# About this task
Of the entries below, copy only those lines that contain the word "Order".

# Stored data
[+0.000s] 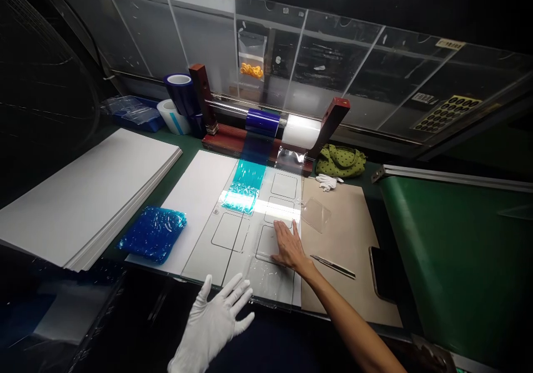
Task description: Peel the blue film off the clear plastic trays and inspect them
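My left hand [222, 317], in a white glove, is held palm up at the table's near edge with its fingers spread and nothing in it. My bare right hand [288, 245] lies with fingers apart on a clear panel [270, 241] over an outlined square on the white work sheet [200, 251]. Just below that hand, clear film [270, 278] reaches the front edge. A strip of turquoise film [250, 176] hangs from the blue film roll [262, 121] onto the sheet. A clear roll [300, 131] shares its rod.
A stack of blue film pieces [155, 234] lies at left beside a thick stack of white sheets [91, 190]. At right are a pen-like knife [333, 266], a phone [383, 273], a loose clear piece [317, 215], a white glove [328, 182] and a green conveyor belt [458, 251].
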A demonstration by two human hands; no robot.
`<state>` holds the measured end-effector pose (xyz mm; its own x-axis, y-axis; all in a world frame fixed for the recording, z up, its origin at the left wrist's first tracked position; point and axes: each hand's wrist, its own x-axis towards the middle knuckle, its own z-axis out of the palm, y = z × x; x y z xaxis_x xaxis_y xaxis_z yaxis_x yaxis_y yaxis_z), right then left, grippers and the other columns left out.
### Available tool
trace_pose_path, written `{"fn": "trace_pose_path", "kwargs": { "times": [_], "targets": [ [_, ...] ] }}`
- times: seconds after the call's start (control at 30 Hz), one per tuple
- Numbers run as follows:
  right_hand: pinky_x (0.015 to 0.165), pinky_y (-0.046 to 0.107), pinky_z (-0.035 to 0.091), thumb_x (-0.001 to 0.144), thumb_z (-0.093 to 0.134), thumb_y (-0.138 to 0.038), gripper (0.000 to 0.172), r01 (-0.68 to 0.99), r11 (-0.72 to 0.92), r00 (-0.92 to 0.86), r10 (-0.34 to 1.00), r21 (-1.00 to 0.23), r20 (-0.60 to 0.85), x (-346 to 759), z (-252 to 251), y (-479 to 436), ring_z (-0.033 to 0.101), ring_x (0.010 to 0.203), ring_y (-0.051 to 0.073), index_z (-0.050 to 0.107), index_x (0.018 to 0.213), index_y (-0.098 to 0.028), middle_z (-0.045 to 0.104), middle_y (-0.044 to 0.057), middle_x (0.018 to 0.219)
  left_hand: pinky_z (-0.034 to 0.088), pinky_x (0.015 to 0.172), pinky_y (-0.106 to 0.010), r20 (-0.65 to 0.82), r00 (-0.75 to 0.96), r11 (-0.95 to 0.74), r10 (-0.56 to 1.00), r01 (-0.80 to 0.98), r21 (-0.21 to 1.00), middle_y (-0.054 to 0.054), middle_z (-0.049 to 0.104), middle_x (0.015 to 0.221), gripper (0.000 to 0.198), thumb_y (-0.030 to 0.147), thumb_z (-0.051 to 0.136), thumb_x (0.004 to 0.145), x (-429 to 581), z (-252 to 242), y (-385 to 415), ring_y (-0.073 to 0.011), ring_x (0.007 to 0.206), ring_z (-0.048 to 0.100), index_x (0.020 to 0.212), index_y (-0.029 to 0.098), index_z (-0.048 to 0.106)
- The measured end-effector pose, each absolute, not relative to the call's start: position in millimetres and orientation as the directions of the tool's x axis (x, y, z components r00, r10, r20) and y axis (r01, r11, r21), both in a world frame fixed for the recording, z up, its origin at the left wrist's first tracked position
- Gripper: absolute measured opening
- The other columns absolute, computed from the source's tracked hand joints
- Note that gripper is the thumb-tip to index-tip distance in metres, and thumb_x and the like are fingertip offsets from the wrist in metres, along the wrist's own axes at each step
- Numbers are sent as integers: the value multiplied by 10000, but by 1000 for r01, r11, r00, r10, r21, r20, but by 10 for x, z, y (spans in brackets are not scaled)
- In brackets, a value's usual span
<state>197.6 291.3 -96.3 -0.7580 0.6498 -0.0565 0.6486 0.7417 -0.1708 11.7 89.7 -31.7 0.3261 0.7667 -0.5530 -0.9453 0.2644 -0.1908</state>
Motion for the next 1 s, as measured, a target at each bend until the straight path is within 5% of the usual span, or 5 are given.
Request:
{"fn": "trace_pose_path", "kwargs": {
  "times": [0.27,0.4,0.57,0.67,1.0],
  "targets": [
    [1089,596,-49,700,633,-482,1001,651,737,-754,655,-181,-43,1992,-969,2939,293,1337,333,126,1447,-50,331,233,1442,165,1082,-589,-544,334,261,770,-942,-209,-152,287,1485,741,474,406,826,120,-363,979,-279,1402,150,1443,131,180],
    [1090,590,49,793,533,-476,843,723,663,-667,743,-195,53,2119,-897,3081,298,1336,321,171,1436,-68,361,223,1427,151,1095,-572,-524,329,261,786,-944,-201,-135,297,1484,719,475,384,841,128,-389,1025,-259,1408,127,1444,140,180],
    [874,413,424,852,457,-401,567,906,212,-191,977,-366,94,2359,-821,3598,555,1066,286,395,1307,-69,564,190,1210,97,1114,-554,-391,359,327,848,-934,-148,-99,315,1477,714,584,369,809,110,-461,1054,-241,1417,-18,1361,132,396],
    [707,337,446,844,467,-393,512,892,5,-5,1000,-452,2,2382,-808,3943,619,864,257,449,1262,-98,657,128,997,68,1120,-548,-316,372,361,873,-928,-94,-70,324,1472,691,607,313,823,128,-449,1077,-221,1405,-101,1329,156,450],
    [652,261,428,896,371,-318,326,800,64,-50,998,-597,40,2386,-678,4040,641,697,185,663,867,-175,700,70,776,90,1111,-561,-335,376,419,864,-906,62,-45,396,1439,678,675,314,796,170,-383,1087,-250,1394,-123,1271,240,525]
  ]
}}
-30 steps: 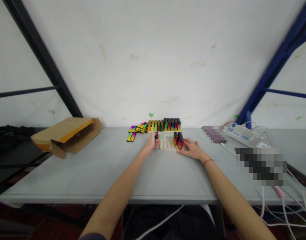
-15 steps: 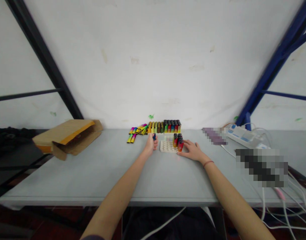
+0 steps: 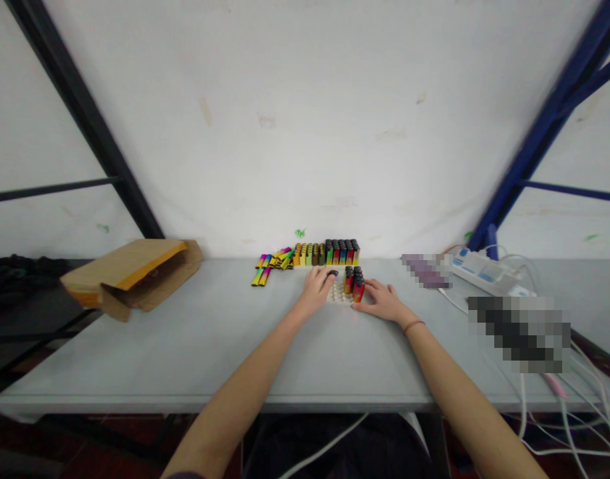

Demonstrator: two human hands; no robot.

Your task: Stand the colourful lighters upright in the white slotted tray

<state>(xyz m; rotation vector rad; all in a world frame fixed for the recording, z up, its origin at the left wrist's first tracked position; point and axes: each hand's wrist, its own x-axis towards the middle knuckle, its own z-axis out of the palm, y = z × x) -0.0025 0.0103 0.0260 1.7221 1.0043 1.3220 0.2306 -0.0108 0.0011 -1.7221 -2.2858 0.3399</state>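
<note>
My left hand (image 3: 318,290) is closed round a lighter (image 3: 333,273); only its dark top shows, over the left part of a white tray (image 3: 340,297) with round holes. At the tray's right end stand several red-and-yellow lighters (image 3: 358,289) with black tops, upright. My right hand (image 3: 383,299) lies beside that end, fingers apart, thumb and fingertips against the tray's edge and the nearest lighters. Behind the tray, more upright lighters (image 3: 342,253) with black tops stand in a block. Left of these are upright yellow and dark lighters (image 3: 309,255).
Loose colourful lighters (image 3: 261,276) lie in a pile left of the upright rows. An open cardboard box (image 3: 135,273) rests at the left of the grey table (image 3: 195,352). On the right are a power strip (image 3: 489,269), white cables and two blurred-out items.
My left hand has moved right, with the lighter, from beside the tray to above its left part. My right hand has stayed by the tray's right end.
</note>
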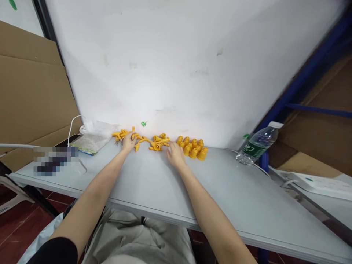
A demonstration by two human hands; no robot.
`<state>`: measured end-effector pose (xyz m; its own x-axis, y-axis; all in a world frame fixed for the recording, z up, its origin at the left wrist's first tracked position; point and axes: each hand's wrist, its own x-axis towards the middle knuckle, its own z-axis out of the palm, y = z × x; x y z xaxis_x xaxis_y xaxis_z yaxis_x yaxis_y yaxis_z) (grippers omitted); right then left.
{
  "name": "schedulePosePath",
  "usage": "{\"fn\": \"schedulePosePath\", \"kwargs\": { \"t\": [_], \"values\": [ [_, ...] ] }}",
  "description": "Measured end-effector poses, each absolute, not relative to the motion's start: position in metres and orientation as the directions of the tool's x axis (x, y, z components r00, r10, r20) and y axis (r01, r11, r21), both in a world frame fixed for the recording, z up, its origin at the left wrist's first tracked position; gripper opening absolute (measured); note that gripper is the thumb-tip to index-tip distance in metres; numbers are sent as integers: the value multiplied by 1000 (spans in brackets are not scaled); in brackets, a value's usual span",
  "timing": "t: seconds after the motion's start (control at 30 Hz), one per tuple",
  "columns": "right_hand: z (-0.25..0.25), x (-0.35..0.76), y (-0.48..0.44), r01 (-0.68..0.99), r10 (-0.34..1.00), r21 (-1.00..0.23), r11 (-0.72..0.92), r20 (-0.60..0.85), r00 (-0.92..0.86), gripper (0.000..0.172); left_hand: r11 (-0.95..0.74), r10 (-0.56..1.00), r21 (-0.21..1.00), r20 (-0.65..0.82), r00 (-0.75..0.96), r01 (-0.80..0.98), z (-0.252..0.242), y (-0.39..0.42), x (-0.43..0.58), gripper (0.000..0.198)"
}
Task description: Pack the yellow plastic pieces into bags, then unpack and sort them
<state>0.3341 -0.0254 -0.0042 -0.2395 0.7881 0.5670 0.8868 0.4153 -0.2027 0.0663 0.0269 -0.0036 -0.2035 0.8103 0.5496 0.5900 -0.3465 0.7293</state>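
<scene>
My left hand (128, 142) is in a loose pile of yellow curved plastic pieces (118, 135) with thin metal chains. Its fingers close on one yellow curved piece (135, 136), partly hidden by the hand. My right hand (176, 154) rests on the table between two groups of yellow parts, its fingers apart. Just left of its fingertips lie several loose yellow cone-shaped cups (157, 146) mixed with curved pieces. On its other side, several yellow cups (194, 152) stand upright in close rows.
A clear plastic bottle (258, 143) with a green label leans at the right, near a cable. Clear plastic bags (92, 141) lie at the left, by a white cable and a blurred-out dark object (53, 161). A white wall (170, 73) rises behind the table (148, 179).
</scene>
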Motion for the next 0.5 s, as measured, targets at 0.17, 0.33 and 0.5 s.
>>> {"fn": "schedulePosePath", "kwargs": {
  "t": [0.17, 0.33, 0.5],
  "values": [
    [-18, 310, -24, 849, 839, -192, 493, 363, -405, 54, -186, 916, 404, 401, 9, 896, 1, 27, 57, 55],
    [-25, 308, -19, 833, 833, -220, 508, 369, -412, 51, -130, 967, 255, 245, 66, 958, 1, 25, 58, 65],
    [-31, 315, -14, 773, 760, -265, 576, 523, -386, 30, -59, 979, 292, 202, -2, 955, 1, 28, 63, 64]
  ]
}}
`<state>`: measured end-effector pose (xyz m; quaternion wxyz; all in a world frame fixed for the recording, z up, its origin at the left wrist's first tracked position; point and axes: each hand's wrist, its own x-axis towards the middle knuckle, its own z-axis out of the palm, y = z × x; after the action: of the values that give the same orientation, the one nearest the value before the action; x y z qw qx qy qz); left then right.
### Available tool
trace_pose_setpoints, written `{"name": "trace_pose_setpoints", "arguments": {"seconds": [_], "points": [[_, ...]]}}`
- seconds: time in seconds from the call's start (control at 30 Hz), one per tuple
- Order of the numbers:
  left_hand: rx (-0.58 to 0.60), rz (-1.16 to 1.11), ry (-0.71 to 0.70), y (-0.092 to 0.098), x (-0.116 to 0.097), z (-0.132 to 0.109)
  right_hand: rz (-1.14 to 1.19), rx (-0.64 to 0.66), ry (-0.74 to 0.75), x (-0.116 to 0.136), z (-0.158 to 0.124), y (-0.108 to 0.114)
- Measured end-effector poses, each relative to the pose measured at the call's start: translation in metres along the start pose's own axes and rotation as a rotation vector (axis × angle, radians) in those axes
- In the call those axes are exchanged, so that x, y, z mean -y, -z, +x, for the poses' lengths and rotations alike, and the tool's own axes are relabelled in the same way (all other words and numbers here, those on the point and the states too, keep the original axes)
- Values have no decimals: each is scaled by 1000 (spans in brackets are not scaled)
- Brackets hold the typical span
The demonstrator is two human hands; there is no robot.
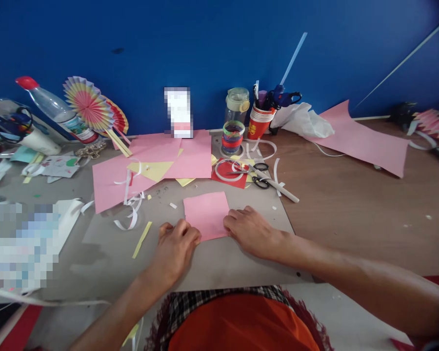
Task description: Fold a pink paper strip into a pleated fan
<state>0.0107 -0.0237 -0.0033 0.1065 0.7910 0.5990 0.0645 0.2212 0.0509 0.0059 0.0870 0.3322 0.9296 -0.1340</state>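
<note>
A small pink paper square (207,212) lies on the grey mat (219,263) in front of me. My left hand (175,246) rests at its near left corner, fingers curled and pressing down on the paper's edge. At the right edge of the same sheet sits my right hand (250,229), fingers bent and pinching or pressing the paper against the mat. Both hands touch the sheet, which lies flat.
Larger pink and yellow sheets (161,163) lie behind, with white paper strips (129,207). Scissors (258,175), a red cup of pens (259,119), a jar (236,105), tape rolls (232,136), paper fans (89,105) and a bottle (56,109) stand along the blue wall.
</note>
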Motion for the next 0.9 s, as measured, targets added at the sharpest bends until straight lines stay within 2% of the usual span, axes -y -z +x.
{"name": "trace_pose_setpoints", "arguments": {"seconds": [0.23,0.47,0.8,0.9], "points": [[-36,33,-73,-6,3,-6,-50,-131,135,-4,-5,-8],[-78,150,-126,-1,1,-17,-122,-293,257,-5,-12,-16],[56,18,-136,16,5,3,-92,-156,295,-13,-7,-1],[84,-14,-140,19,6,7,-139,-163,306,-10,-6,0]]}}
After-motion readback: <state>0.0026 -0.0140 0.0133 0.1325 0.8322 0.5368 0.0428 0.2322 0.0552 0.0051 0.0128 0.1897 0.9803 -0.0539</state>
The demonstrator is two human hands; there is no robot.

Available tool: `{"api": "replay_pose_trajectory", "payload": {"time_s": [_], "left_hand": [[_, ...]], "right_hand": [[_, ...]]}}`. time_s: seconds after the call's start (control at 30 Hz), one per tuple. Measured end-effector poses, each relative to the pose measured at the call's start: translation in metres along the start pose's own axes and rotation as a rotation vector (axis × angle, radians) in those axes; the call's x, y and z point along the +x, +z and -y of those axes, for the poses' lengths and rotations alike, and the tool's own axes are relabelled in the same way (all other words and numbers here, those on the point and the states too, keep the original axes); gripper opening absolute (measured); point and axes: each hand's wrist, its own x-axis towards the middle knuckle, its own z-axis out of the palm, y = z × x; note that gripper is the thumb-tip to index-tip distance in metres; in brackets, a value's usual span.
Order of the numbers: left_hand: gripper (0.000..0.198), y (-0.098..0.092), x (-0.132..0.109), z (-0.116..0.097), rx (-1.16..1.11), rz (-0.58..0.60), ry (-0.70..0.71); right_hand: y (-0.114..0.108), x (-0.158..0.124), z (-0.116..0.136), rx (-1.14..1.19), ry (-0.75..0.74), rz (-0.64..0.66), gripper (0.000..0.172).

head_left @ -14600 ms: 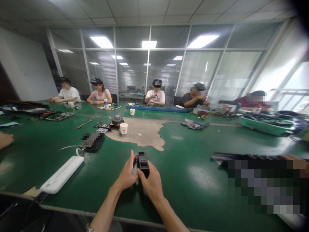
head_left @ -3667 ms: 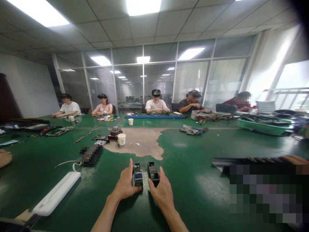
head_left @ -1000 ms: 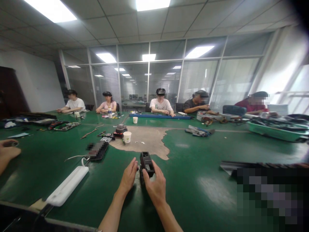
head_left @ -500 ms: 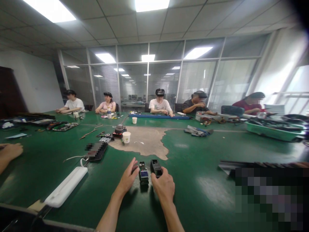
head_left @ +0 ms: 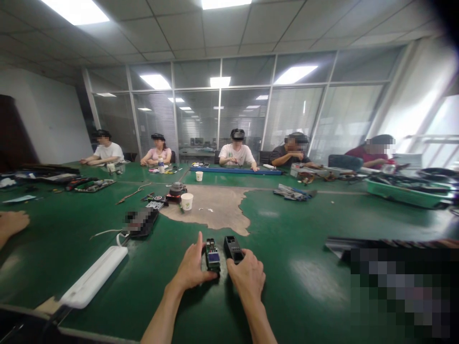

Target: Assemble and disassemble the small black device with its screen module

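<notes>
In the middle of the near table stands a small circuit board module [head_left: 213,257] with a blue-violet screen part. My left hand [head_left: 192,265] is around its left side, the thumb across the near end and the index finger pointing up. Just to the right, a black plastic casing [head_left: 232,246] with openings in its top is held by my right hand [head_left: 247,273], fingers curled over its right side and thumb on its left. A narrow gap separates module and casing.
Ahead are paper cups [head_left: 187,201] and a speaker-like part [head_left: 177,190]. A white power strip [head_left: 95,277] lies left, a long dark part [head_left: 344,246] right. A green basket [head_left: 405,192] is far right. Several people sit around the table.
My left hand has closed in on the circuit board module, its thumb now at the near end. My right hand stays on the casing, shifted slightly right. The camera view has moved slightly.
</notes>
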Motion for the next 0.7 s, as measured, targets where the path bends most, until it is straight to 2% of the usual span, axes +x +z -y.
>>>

# Response area
- Order of the numbers:
Order of the numbers: left_hand: gripper (0.000..0.198), y (-0.098..0.092), x (-0.132..0.109), z (-0.116..0.097), rx (-1.16..1.11), rz (-0.58..0.60), ry (-0.70..0.71); right_hand: y (-0.114..0.108), x (-0.158..0.124), z (-0.116..0.136), rx (-1.14..1.19), ry (-0.75..0.74), rz (-0.64..0.66), gripper (0.000..0.172).

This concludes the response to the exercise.